■ The task: Beneath this task are records; print exactly the stretch of them from the line with "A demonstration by" through the line with "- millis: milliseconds", both ends included.

■ Entries supplied:
------------------------------------------------------------

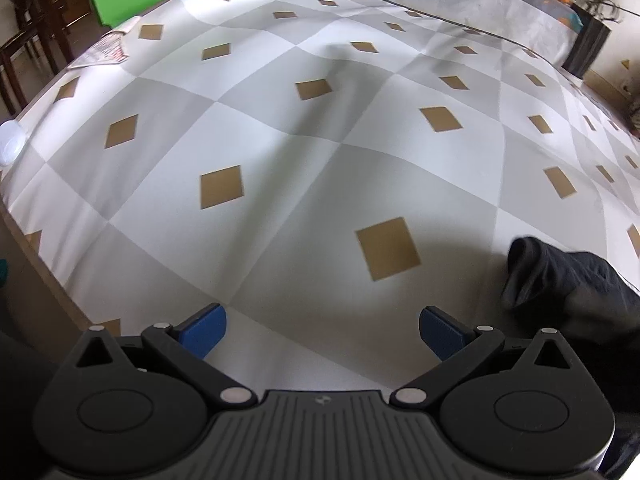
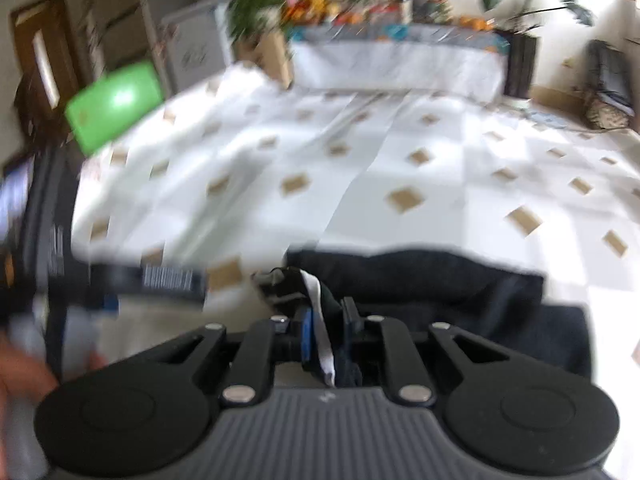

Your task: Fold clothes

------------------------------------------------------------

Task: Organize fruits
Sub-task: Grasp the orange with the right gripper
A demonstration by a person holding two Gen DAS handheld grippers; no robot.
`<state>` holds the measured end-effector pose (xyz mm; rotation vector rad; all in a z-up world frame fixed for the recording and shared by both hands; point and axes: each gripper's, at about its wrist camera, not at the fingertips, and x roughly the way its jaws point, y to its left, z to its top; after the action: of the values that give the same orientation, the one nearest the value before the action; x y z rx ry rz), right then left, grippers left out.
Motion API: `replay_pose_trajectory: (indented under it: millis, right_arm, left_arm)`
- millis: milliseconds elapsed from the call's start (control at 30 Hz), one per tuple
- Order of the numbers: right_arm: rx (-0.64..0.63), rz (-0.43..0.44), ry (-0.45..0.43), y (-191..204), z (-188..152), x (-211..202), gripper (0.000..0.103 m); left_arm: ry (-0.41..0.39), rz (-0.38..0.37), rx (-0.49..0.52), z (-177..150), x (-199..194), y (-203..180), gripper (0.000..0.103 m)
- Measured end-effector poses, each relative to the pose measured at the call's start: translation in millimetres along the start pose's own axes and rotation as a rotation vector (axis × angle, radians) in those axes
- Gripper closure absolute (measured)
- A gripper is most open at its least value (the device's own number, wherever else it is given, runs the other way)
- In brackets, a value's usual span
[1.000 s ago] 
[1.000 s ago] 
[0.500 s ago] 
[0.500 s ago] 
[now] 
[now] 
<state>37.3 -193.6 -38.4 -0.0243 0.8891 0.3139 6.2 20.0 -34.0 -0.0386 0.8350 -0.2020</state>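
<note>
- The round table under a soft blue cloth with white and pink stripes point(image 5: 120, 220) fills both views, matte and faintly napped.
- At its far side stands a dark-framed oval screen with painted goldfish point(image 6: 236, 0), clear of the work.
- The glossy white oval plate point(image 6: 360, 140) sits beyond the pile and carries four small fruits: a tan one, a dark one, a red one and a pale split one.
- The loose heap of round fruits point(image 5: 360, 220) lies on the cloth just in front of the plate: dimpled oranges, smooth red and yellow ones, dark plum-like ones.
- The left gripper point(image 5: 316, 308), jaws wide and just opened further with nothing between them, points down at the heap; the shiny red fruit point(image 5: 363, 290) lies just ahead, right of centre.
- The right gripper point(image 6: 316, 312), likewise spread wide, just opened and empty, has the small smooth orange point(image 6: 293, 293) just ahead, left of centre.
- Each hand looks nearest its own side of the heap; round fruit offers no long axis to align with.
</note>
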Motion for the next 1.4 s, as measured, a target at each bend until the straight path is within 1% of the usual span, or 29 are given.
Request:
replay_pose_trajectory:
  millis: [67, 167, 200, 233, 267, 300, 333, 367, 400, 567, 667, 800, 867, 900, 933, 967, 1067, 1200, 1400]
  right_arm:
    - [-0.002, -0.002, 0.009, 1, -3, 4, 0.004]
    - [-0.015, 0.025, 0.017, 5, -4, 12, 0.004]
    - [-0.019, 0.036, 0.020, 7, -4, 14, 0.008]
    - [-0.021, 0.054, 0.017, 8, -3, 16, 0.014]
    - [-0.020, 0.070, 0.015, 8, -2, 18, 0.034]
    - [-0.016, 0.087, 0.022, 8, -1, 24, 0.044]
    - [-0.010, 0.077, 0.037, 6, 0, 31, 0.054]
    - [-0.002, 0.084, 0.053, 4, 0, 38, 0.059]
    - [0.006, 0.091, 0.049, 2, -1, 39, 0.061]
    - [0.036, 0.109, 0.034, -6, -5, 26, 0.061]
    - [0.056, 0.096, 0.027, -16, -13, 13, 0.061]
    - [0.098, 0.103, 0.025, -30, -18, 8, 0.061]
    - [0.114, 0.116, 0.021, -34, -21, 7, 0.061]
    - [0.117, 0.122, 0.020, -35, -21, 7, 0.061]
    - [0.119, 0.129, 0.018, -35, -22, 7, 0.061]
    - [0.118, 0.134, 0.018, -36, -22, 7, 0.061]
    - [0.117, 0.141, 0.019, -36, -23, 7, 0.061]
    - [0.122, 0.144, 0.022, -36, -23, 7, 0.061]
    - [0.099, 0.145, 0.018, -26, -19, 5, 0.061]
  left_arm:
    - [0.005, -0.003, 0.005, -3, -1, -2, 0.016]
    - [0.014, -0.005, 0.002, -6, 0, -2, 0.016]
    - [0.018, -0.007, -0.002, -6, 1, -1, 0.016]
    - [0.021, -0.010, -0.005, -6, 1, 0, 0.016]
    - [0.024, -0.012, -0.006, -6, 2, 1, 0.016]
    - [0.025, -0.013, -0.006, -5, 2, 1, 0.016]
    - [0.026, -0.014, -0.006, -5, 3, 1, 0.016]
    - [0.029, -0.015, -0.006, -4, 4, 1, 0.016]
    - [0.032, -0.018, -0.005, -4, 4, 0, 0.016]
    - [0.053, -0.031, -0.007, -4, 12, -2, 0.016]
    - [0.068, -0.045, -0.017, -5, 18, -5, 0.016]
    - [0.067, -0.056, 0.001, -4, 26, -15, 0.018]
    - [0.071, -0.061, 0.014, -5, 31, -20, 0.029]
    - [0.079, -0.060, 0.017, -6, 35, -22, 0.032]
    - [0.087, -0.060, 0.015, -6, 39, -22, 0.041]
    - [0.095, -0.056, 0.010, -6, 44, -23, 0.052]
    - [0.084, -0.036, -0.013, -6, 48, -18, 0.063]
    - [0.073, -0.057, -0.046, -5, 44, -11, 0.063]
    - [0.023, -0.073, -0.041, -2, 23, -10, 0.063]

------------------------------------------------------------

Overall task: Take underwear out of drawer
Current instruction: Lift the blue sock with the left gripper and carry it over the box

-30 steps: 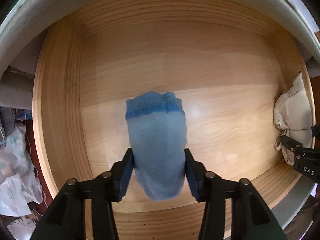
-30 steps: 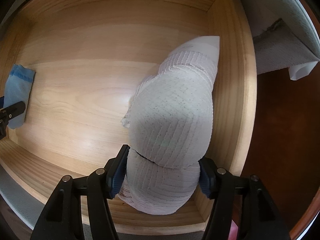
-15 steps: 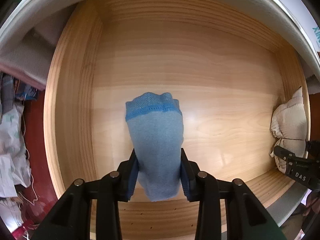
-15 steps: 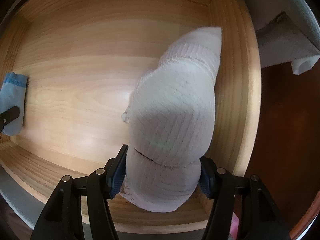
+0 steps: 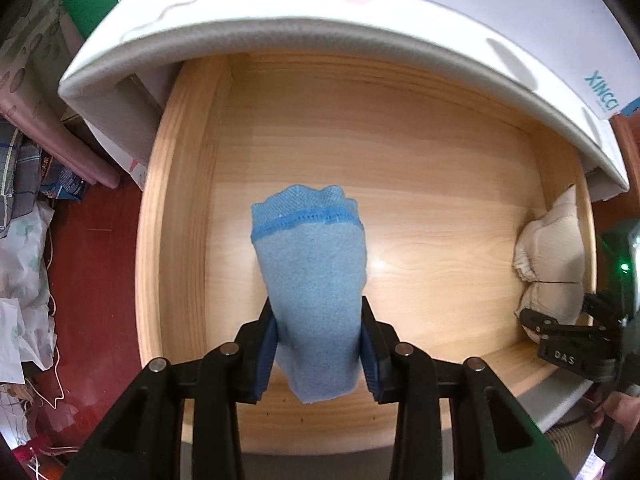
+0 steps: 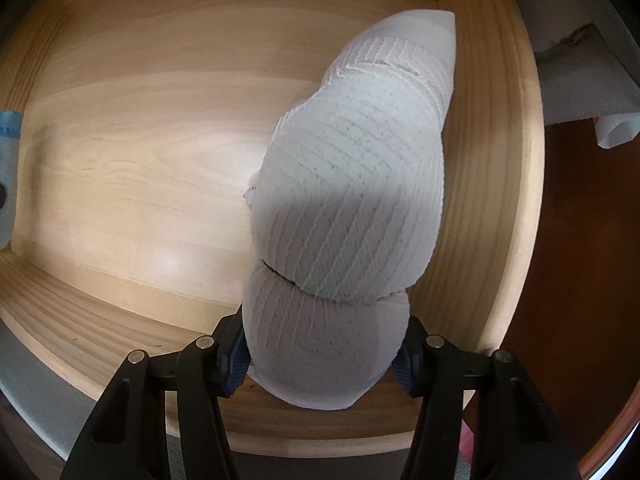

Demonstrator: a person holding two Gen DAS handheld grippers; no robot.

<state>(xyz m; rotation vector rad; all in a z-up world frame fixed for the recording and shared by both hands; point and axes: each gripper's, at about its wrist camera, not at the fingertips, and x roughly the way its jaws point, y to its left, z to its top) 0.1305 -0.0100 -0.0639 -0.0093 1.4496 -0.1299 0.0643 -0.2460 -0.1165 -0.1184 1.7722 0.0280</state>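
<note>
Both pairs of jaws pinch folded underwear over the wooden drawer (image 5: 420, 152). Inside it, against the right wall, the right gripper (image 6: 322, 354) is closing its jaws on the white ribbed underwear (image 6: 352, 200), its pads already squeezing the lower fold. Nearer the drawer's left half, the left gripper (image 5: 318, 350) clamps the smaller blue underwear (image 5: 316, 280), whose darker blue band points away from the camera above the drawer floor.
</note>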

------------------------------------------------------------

■ Reply:
A demonstration by a person holding two Gen DAS handheld grippers; no robot.
`<state>` holds the measured end-effector pose (xyz mm; rotation vector rad; all in a z-up world frame fixed for the recording and shared by both hands; point and axes: each gripper's, at about its wrist camera, not at the fingertips, and x roughly the way its jaws point, y to its left, z to its top; after the action: of the values that give the same orientation, the one nearest the value before the action; x y z rx ry rz), right then left, grippers left out.
Motion API: `replay_pose_trajectory: (indented under it: millis, right_arm, left_arm)`
- millis: milliseconds elapsed from the call's start (control at 30 Hz), one per tuple

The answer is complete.